**EXERCISE OBJECTIVE:** Please repeat the data below exactly, with the pictures removed.

**INFORMATION SUPPLIED:**
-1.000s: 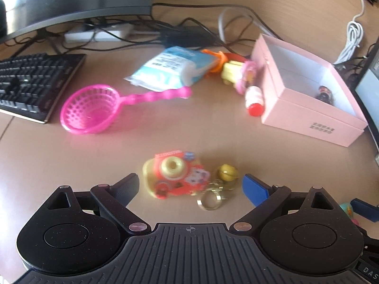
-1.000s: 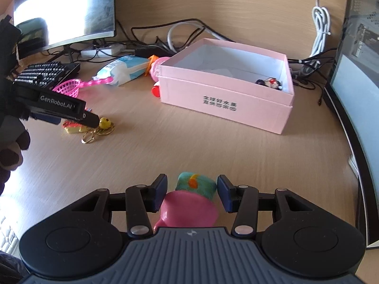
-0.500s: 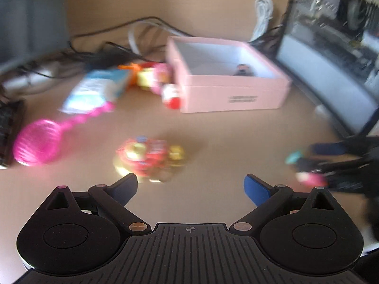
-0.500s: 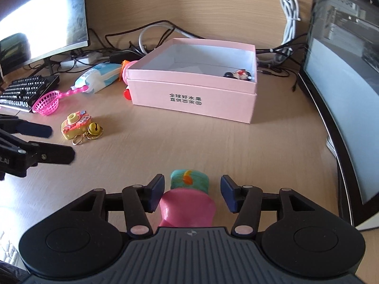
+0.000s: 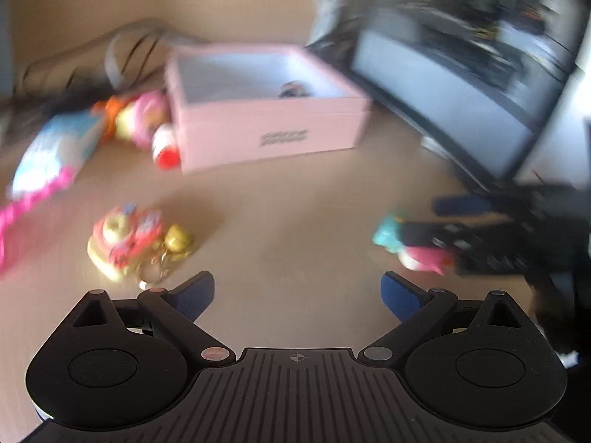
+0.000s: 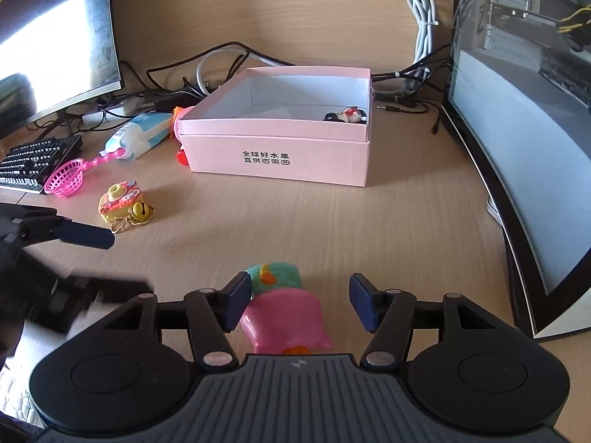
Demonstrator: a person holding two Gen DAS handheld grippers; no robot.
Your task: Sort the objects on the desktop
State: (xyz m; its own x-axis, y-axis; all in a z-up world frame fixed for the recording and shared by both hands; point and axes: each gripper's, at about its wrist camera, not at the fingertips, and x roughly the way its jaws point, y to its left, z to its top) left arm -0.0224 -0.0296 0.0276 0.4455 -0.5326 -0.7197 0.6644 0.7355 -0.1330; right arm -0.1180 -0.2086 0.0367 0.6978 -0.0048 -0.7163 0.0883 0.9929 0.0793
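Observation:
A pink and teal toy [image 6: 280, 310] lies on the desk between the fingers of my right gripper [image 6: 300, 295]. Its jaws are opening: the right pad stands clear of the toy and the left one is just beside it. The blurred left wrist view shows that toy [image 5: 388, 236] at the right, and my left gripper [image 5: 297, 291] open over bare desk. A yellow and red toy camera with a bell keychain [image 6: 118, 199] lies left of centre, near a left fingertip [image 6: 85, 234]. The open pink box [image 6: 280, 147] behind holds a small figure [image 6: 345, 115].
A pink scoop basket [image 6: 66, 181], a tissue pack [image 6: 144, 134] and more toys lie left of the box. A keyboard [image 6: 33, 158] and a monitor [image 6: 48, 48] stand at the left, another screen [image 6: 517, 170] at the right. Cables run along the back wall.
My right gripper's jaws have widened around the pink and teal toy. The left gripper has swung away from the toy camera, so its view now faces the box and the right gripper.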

**RESPONSE TO THE EXERCISE:**
-1.000s: 
-1.000s: 
-0.500s: 
-0.500s: 
+0.000s: 
+0.000s: 
Demonstrator: a person holding two Gen DAS handheld grippers; no robot.
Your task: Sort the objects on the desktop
State: (xyz m; its own x-axis, y-axis; all in a z-up world frame fixed for the recording and shared by both hands; point and axes: each gripper's, at about its wrist camera, not at the fingertips, and x roughly the way its jaws point, y to its left, z to its top) left arm -0.0224 -0.0296 0.0276 0.4455 -0.5326 -0.7197 0.6644 0.7355 -0.1330; right arm -0.1180 -0.2086 0.0367 0.6978 -0.0048 -0.7163 0.0883 0.9929 0.0793
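Observation:
A pink and teal toy [image 6: 280, 310] lies on the desk between the fingers of my right gripper [image 6: 300, 295]. Its jaws are opening: the right pad stands clear of the toy and the left one is just beside it. The blurred left wrist view shows that toy [image 5: 388, 236] at the right, and my left gripper [image 5: 297, 291] open over bare desk. A yellow and red toy camera with a bell keychain [image 6: 118, 199] lies left of centre, near a left fingertip [image 6: 85, 234]. The open pink box [image 6: 280, 147] behind holds a small figure [image 6: 345, 115].
A pink scoop basket [image 6: 66, 181], a tissue pack [image 6: 144, 134] and more toys lie left of the box. A keyboard [image 6: 33, 158] and a monitor [image 6: 48, 48] stand at the left, another screen [image 6: 517, 170] at the right. Cables run along the back wall.
My right gripper's jaws have widened around the pink and teal toy. The left gripper has swung away from the toy camera, so its view now faces the box and the right gripper.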

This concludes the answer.